High performance inserts using JDBC Type 4 in a constrained environment

Leverage DB2 declared global temporary tables

Learn how to handle mass inserts of data using Java™ technology and IBM® DB2® Universal Driver Type 4 connection only, an efficient alternative for situations where the application code does not have access to a DB2 client, or where the use of import/load utilities do not apply. The innovative use of DB2 declared global temporary tables (DGTTs) is the key to the improved performance.

Share:

Bob Calio (bobcalio@us.ibm.com), Software Engineer, IBM

Bob Calio is a software engineer working at at the IBM Thomas J. Watson Research Center, Yorktown, NY. Bob has worked 23 years for IBM, with over 18 years of DB2 application development experience. His current areas of interest and research include leveraging DB2 and Websphere in the VLSI design tools area.



Izzy Bendrihem (igb@us.ibm.com), Hardware Engineer, IBM

Izzy Bendrihem is a senior hardware engineer working in the VLSI Design Department at the IBM Thomas J. Watson Research Center, Yorktown, NY. Izzy has worked 15 years for IBM on VLSI design tool issues for microprocessor design. He has contributed to the development of high-performance microprocessors used in game consoles, IBM mainframe, and UNIX systems. His current areas of research include multi-site design infrastructure issues for VLSI development and database-based VLSI design tools for high-performance microprocessors.



23 August 2007

Also available in Russian

Problem

Inserting rows of data into one or more relational database tables is a common task in virtually all modern client-server or Web-based applications.

In distributed, two-tiered client server environments that directly insert data into relational tables, there are two key areas of concern:

  1. Performance: The duration of the transaction from the client perspective. Remote database transactions can take many minutes to complete if the rows of data to be inserted number in the thousands. Additional penalties will be incurred with the presence of any defined triggers, indices, and so on.
  2. Concurrency: How many clients can simultaneously access the target table in read mode, write mode, or both. Other users could possibly be denied access to the target table (deadlock) if the application fails to commit often enough or holds an exclusive lock on the target table for an extended period of time.

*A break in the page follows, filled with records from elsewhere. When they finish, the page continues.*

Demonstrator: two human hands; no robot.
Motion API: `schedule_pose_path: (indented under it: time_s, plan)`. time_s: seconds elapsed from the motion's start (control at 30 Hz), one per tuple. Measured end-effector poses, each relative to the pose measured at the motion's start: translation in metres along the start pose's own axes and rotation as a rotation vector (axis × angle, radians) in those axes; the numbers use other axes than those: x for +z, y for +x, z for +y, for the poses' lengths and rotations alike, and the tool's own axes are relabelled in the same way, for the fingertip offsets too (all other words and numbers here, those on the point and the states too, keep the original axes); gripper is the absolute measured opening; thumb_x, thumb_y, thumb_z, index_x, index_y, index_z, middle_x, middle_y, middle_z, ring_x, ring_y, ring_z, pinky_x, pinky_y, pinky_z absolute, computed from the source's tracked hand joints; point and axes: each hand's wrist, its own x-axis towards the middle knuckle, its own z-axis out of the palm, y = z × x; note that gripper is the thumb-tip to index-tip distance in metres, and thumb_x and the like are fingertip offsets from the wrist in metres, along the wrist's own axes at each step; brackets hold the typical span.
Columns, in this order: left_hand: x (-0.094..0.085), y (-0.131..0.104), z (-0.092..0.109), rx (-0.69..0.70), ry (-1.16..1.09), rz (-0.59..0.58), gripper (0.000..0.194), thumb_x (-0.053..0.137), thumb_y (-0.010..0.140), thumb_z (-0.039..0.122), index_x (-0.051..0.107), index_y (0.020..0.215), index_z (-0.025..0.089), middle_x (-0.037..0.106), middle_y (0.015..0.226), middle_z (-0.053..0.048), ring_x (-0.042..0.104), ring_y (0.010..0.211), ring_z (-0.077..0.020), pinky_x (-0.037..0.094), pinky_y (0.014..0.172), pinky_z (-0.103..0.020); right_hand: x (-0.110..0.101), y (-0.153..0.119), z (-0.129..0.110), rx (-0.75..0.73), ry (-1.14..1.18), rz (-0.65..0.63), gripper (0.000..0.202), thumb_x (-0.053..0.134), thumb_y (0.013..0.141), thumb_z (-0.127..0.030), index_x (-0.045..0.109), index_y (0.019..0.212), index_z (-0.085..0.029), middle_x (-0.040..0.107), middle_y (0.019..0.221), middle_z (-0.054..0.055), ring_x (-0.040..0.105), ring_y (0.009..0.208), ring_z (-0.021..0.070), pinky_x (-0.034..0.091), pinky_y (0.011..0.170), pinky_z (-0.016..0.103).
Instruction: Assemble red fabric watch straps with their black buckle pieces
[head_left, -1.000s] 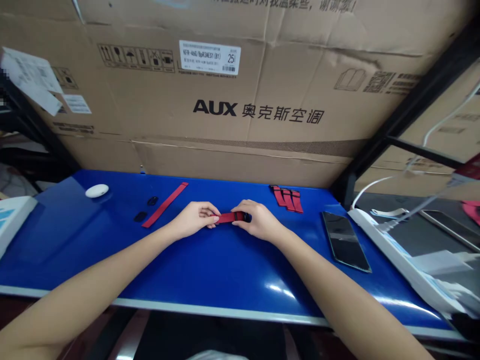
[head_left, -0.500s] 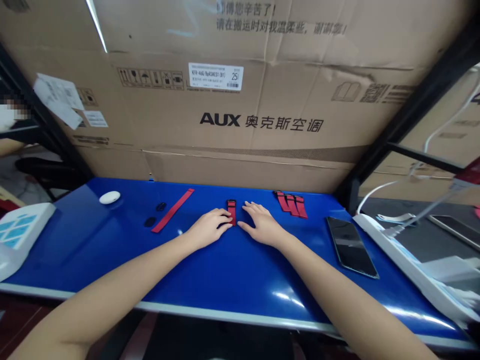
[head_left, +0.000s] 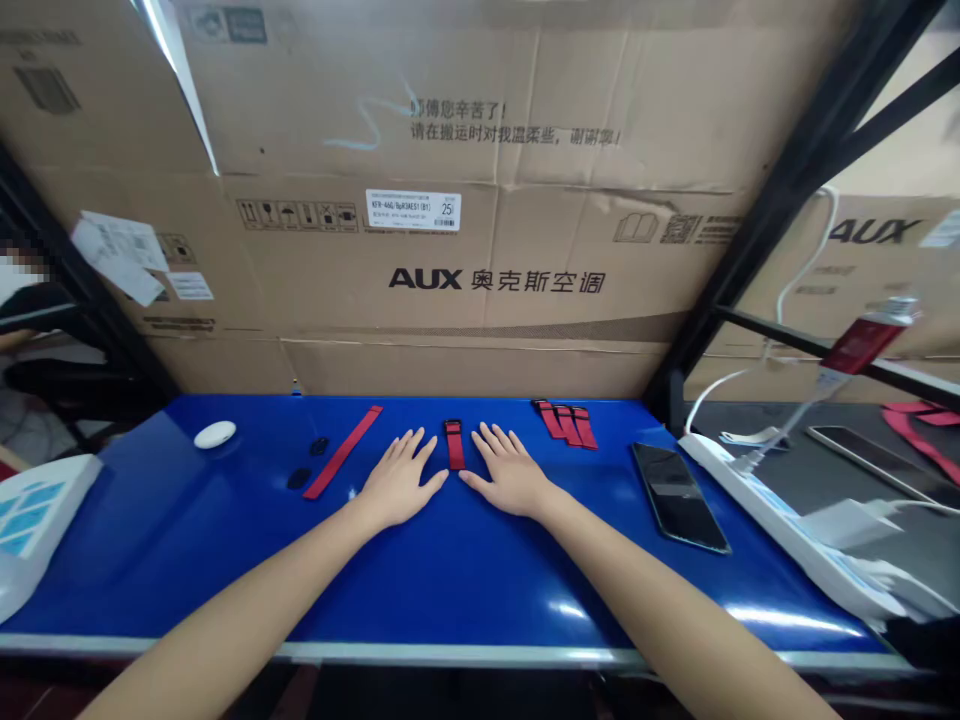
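Observation:
A short red strap (head_left: 456, 450) with a black buckle at its far end lies on the blue tabletop (head_left: 442, 580), between my hands. My left hand (head_left: 399, 480) rests flat to its left, fingers spread, the thumb close to the strap's near end. On the other side my right hand (head_left: 510, 472) lies flat too, fingers apart and holding nothing. Left of my left hand is a longer, flat red strap (head_left: 343, 453). Beside that strap are two small black pieces (head_left: 299, 478), their exact kind unclear. Several buckled red straps (head_left: 568, 424) lie together beyond my right hand.
A phone (head_left: 680, 497) lies at the right, beside a white power strip (head_left: 795, 530) with cables plugged in. At the left are a white oval object (head_left: 215, 434) and a white device (head_left: 37, 520). A large cardboard panel (head_left: 420, 350) stands along the back edge.
My left hand has let go of the short buckled strap and moved left, fingers now spread flat. My right hand has settled flat beside the strap. The camera view has tilted up slightly.

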Motion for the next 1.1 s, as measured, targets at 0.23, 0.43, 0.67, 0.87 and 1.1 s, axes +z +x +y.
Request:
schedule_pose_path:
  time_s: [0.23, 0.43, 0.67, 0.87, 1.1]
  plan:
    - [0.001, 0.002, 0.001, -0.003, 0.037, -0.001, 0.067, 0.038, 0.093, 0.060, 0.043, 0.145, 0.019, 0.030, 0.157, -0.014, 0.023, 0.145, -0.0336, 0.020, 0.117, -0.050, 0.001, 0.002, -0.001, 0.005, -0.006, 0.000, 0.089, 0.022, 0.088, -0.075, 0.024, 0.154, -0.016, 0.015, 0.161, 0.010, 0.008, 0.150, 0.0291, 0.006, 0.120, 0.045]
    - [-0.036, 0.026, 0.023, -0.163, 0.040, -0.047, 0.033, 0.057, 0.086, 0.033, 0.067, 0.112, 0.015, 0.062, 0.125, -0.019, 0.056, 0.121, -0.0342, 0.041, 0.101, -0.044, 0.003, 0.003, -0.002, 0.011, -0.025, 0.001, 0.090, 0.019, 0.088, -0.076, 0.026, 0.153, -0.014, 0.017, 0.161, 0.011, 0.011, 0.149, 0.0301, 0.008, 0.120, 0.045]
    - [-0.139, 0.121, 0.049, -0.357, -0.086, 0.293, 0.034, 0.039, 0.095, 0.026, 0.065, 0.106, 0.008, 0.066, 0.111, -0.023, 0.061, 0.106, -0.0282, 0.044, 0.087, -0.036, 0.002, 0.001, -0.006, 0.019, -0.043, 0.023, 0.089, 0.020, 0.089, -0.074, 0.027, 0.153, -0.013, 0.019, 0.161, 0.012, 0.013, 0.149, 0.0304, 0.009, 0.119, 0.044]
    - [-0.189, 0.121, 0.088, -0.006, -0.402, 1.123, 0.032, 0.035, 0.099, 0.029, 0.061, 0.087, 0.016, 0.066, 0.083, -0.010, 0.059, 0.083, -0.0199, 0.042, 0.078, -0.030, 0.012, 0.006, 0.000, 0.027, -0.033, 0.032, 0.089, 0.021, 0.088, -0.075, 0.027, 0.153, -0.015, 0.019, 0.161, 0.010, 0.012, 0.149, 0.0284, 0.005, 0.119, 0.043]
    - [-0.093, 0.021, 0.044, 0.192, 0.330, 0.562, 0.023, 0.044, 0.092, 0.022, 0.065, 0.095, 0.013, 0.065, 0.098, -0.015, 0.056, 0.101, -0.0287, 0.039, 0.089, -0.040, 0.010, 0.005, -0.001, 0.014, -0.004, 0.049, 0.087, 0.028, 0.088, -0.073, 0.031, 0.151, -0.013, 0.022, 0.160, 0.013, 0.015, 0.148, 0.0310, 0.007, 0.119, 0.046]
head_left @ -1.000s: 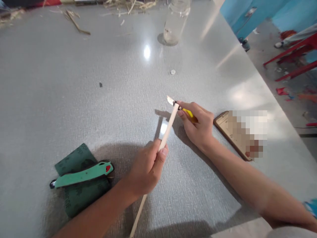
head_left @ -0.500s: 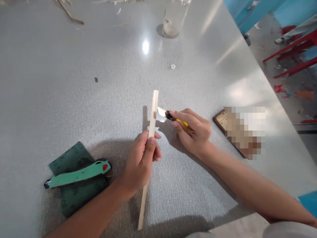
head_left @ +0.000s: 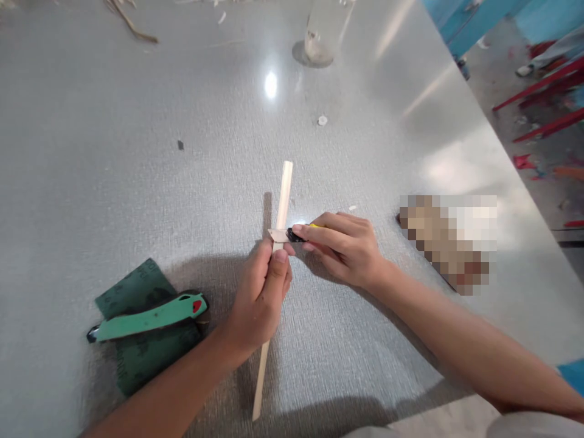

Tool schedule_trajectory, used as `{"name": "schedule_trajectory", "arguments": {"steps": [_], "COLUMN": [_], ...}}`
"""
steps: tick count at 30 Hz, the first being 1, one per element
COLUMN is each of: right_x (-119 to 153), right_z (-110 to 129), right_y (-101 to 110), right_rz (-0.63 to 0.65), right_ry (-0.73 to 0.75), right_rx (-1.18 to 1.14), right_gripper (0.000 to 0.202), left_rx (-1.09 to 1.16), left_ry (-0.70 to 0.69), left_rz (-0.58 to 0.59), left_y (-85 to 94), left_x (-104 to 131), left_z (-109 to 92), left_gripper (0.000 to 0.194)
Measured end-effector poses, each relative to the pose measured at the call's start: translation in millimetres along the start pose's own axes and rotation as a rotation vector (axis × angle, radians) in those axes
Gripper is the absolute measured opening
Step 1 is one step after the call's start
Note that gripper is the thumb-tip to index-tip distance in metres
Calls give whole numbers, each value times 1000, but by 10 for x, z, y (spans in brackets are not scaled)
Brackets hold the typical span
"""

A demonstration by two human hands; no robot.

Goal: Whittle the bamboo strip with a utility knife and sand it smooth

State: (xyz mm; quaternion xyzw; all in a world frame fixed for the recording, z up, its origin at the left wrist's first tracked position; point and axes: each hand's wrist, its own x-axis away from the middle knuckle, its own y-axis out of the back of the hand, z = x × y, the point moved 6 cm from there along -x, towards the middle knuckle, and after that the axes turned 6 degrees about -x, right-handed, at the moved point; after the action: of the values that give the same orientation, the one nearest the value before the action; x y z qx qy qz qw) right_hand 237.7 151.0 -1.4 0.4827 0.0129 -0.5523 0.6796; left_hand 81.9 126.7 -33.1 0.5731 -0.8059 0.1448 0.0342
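Observation:
A pale wooden stick (head_left: 284, 194) runs upright through the fist of my left hand (head_left: 262, 292), its lower end showing beneath the wrist. My right hand (head_left: 349, 249) grips a utility knife (head_left: 296, 234) with a black tip section and a bit of yellow handle showing. The knife's blade lies across the stick just above my left thumb. Left of my left forearm, a green cutter-like tool (head_left: 150, 317) with a red mark rests on dark green sandpaper (head_left: 137, 286).
A clear glass (head_left: 319, 45) stands at the far side of the grey table (head_left: 114, 201). A blurred-out, phone-like object (head_left: 442, 249) lies to the right. Small scraps (head_left: 322, 120) and a dry twig (head_left: 134, 27) lie farther off. Red stools (head_left: 542, 91) stand beyond the table edge.
My right hand has moved left and down, bringing the knife blade from beside the stick to across it near my left thumb. A small pale shaving now shows beyond my right hand.

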Motion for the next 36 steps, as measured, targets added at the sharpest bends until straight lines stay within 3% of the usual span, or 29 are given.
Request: {"name": "schedule_trajectory", "arguments": {"steps": [4, 12, 19, 26, 36], "right_x": [11, 16, 7, -24, -4], "right_z": [-29, -175, -141, -59, -110], "right_y": [17, 114, 173, 149, 140], "right_rz": [-30, -145, -264, -200, -198], "right_ry": [-10, -244, -190, -45, -90], "right_rx": [-35, -53, -67, -106, -90], "right_gripper": [27, 27, 27, 35, 26], "left_rx": [77, 90, 29, 142, 34], "left_ry": [3, 1, -5, 32, -50], "left_rz": [1, 4, 9, 2, -33], "left_y": [1, 29, 59, 40, 88], "left_x": [4, 2, 5, 6, 5], "left_z": [-12, -12, -6, -53, -92], "left_gripper": [28, 32, 30, 32, 22]}}
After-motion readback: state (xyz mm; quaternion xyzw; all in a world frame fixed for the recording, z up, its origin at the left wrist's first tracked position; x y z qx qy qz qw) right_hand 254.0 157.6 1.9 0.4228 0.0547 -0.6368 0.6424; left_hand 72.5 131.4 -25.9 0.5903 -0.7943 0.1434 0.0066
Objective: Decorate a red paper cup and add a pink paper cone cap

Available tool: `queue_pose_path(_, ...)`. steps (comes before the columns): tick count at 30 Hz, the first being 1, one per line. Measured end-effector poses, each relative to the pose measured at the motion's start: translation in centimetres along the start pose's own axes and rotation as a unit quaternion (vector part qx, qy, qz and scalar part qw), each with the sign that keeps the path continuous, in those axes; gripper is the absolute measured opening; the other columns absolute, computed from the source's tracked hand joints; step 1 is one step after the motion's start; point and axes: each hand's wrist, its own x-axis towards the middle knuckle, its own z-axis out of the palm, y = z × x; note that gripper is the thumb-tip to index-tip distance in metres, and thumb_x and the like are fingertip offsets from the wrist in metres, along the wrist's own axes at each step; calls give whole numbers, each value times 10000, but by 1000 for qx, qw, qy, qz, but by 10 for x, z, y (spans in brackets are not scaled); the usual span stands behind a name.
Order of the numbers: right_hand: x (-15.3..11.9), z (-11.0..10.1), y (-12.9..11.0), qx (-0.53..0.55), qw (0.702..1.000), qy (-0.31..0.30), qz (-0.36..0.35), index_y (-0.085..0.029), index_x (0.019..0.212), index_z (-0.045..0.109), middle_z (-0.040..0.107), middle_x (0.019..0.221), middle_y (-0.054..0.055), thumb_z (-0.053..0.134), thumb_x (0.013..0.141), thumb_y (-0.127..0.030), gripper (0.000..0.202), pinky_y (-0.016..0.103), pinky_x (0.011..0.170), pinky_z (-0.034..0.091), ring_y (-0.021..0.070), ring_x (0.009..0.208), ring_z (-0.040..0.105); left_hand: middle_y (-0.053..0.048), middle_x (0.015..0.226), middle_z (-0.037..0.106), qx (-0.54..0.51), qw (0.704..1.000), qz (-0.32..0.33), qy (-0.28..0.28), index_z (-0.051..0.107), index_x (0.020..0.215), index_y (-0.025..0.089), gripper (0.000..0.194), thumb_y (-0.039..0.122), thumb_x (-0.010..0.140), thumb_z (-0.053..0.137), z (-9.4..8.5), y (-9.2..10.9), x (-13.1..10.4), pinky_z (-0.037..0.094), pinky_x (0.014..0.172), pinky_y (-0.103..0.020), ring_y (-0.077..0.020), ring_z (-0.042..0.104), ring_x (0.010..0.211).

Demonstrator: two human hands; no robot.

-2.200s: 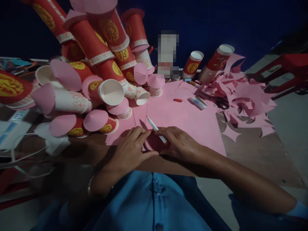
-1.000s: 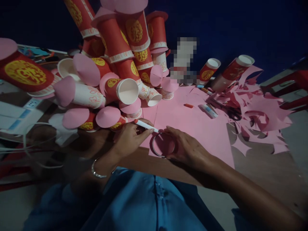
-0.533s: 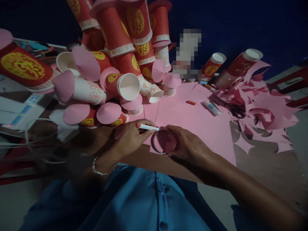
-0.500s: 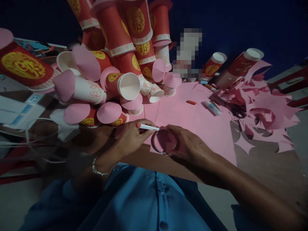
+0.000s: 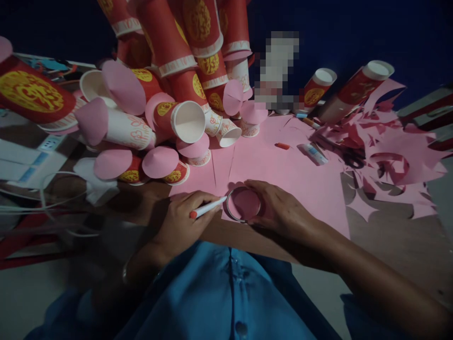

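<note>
My left hand point(image 5: 184, 219) is closed round a white marker pen point(image 5: 208, 208) with a red end. The pen's tip meets the left edge of a thin round ring point(image 5: 261, 204), which lies flat on a sheet of pink paper point(image 5: 297, 189) near the table's front edge. Curled against the ring's right side, my right hand point(image 5: 279, 203) grips it by the rim with thumb and fingers. Pink paper shows through the ring's middle.
Paper cups with pink paper cones point(image 5: 161, 163) crowd the left, below tall red cup stacks point(image 5: 166, 38). Pink scraps point(image 5: 396, 156) with dark scissors point(image 5: 354, 160) lie right. A glue stick point(image 5: 313, 154) and an orange cap point(image 5: 282, 146) rest on the paper. White cables point(image 5: 42, 198) hang left.
My left hand has moved down and left along the ring, bringing the pen tip from its top to its left side. My right hand still holds the ring in place.
</note>
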Motion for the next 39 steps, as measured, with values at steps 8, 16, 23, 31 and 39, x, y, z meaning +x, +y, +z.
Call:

If the number of rows to be inserted from the client to the server is relatively small (say tens of rows), the problem can be easily handled by the direct insert method with virtually no performance or concurrency issues.

If, however, there are many rows to insert (say thousands or tens of thousands), then the current known solutions all have limitations. One solution is to have each client install the DB2 client code locally and execute load/import utilities to insert the data into the target table.

In this case, performance is generally not an issue, however, concurrency would suffer greatly with this approach. In fact, this solution is problematic in several ways, including authority, concurrency, and error handling:

  • Authority - In DB2, executing load utilities requires higher authority than what is usually granted to or required by general users. This may introduce undesirable side effects, including security or other issues.
  • Concurrency - The load utility could acquire an exclusive lock on the target table. An exclusive lock on a table prevents any level of access (including read only) to the table for the duration of the load, reducing concurrency to one.
  • Error handling - A very important aspect of an online, transactional system is the ability to recover from errors. If a load utility fails, the data are not inserted into the table, and, in some cases, tablespace can be left in an unavailable state, requiring manual intervention by the DBA to clear the error. This situation will impact not only the immediate client (and table), but also any other clients trying to access the target table (or tables in that tablespace) , reducing concurrency to zero.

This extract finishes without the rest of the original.